◆ **Dataset excerpt**:

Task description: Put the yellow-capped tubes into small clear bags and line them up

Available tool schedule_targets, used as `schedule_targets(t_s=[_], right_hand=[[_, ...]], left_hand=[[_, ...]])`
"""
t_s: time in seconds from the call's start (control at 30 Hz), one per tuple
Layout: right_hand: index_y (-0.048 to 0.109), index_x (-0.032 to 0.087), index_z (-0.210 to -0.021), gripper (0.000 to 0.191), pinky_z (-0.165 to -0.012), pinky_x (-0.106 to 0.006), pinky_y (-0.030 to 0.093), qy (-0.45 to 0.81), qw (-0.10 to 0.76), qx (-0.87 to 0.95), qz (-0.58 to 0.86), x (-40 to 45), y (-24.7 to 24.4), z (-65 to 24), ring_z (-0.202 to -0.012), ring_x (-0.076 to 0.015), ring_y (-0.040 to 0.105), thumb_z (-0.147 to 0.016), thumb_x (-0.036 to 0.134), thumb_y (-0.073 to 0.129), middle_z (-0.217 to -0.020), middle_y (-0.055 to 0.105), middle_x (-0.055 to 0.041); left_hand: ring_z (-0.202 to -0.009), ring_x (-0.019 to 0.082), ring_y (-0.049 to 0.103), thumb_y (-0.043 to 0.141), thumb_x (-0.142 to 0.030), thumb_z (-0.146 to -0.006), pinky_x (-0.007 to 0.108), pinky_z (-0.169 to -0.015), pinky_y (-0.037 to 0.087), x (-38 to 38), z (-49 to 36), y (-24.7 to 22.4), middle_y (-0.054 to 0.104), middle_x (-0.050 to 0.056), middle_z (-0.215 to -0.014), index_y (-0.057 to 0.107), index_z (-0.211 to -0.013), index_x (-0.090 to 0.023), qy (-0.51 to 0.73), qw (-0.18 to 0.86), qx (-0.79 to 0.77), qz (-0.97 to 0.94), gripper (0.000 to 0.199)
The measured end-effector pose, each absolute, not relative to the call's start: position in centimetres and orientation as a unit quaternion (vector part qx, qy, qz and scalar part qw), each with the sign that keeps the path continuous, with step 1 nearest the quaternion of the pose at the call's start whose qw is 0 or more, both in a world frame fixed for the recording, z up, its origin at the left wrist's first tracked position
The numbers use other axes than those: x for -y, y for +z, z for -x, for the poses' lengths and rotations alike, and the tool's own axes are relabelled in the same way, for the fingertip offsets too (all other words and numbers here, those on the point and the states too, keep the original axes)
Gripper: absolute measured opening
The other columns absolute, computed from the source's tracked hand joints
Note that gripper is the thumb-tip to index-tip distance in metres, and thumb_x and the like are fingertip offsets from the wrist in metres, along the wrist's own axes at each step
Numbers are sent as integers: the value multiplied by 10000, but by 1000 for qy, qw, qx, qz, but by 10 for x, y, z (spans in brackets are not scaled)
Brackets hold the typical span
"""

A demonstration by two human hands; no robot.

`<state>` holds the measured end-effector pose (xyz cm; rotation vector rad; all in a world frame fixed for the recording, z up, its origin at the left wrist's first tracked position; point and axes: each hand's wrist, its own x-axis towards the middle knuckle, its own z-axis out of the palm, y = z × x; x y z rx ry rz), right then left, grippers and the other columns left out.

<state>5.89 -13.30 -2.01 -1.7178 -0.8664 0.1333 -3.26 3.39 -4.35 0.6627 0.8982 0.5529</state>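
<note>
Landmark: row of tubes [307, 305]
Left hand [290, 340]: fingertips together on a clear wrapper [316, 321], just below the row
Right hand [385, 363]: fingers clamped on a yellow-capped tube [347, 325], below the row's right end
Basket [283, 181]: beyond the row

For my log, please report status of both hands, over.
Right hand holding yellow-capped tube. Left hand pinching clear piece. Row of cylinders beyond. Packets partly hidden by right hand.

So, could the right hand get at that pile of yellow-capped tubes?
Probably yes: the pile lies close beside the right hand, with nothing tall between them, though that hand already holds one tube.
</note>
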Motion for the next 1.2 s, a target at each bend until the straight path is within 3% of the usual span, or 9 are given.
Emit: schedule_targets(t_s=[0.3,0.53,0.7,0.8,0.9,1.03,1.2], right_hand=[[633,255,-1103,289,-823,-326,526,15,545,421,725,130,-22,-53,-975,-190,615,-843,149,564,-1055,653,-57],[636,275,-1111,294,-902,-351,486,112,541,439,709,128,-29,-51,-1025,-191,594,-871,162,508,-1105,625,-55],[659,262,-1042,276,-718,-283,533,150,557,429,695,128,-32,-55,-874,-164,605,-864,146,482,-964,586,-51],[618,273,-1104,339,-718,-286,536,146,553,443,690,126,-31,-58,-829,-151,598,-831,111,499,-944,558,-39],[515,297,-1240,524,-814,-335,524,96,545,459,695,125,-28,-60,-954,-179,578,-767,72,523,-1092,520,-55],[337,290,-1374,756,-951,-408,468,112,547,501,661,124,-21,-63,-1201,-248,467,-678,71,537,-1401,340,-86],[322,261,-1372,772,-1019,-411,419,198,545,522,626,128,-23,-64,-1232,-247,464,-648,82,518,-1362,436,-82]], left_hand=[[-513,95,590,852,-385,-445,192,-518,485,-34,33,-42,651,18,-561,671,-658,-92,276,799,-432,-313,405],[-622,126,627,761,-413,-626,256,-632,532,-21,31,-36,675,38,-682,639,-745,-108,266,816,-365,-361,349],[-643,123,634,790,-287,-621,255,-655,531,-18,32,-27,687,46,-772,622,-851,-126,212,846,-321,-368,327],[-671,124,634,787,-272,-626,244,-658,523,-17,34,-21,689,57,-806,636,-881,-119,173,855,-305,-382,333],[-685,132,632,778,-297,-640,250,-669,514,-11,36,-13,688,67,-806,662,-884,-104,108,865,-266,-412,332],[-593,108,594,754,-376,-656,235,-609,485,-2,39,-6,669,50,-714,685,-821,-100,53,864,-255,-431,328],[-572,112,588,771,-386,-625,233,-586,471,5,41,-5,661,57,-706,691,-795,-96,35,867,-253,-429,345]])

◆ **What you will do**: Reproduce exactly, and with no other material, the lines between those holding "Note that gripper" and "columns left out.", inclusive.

◆ **Solved problem**:
Note that gripper is the thumb-tip to index-tip distance in metres, and thumb_x and the like are fingertip offsets from the wrist in metres, along the wrist's own axes at each step
Numbers are sent as integers: the value multiplied by 10000, but by 1000 for qy, qw, qx, qz, but by 10 for x, y, z (spans in brackets are not scaled)
Brackets hold the typical span
"""

A demonstration by two human hands; no robot.

`<state>` holds the measured end-effector pose (xyz cm; rotation vector rad; all in a world frame fixed for the recording, z up, its origin at the left wrist's first tracked position; point and axes: each hand's wrist, its own x-axis towards the middle knuckle, its own z-axis out of the palm, y = z × x; x y z rx ry rz), right then left, grippers and the other columns left out.

Nothing more remains to be added to the answer.